> **How to complete this task**:
If a line holds the word "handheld", copy it from the entries.

[Dataset entries]
- - - - -
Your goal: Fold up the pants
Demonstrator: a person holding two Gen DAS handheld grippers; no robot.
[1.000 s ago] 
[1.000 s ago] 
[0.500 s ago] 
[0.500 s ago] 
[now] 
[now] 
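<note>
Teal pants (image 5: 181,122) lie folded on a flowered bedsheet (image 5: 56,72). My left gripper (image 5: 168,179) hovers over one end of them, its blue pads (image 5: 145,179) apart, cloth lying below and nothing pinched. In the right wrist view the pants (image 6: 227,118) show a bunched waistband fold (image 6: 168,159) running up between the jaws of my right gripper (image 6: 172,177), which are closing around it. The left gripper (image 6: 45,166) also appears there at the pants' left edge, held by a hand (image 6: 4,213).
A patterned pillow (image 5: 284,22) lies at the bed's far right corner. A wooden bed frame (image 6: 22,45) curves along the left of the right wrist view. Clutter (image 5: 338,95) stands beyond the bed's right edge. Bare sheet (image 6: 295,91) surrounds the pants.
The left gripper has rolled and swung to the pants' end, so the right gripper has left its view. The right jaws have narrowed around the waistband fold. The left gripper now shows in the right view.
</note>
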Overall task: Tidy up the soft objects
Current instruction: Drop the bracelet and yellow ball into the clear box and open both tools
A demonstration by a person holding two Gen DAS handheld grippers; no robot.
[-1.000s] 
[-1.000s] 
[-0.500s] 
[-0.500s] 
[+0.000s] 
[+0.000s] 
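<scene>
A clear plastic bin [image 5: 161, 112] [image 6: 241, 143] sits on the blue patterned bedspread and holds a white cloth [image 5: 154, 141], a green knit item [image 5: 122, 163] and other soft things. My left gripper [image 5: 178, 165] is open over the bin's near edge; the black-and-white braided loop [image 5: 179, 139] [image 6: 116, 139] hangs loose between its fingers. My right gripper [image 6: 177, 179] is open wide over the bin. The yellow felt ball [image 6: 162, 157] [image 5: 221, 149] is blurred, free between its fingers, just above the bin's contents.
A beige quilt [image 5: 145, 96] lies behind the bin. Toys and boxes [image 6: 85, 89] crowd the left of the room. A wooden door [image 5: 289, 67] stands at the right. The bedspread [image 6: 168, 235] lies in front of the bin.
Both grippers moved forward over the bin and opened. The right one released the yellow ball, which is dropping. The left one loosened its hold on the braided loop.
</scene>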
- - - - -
> **Task solution**:
Demonstrator: a person holding two Gen DAS handheld grippers; no robot.
A demonstration by a person holding two Gen DAS handheld grippers; no robot.

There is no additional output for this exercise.